#### What to do
Exactly as given, write out the lines from the one containing "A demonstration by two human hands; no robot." through the end of the listing, with both ends included and nothing else.

#### Supplied information
+++++

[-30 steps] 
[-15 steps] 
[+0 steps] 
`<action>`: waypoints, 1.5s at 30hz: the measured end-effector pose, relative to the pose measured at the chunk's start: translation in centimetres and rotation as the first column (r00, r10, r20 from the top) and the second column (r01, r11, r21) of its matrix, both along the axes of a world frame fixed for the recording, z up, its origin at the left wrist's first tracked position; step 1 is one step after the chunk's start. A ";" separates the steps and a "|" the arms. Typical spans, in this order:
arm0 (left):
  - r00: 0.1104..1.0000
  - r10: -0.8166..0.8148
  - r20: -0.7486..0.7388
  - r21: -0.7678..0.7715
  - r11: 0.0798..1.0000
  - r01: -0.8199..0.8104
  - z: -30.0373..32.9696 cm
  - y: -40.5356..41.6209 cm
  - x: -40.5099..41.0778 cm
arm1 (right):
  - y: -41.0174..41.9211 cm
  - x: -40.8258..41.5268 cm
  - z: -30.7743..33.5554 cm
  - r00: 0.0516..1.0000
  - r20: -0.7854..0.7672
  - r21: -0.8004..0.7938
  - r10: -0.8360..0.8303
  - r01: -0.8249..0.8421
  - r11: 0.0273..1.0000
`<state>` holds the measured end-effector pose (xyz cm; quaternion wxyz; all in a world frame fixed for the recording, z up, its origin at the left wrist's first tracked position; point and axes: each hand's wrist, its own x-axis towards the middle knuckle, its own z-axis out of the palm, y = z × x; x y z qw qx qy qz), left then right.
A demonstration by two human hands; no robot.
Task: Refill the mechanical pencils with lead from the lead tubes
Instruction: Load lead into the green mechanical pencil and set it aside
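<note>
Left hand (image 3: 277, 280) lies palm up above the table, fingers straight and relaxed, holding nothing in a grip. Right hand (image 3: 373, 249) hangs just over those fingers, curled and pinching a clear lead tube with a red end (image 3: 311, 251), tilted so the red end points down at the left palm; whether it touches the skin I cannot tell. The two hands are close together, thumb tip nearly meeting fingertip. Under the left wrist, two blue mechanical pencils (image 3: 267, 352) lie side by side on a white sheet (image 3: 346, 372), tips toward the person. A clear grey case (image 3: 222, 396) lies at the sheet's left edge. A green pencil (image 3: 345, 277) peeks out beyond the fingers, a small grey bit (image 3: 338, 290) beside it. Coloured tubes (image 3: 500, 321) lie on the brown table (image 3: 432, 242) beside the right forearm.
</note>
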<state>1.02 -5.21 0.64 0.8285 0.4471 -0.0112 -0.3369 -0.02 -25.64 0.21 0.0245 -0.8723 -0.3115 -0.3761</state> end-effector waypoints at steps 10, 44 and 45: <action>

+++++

#### Answer to this problem
A demonstration by two human hands; no robot.
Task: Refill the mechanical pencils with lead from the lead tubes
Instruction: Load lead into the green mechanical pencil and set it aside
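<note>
Left hand (image 3: 277, 280) lies palm up above the table, fingers straight and relaxed, holding nothing in a grip. Right hand (image 3: 373, 249) hangs just over those fingers, curled and pinching a clear lead tube with a red end (image 3: 311, 251), tilted so the red end points down at the left palm; whether it touches the skin I cannot tell. The two hands are close together, thumb tip nearly meeting fingertip. Under the left wrist, two blue mechanical pencils (image 3: 267, 352) lie side by side on a white sheet (image 3: 346, 372), tips toward the person. A clear grey case (image 3: 222, 396) lies at the sheet's left edge. A green pencil (image 3: 345, 277) peeks out beyond the fingers, a small grey bit (image 3: 338, 290) beside it. Coloured tubes (image 3: 500, 321) lie on the brown table (image 3: 432, 242) beside the right forearm.
</note>
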<state>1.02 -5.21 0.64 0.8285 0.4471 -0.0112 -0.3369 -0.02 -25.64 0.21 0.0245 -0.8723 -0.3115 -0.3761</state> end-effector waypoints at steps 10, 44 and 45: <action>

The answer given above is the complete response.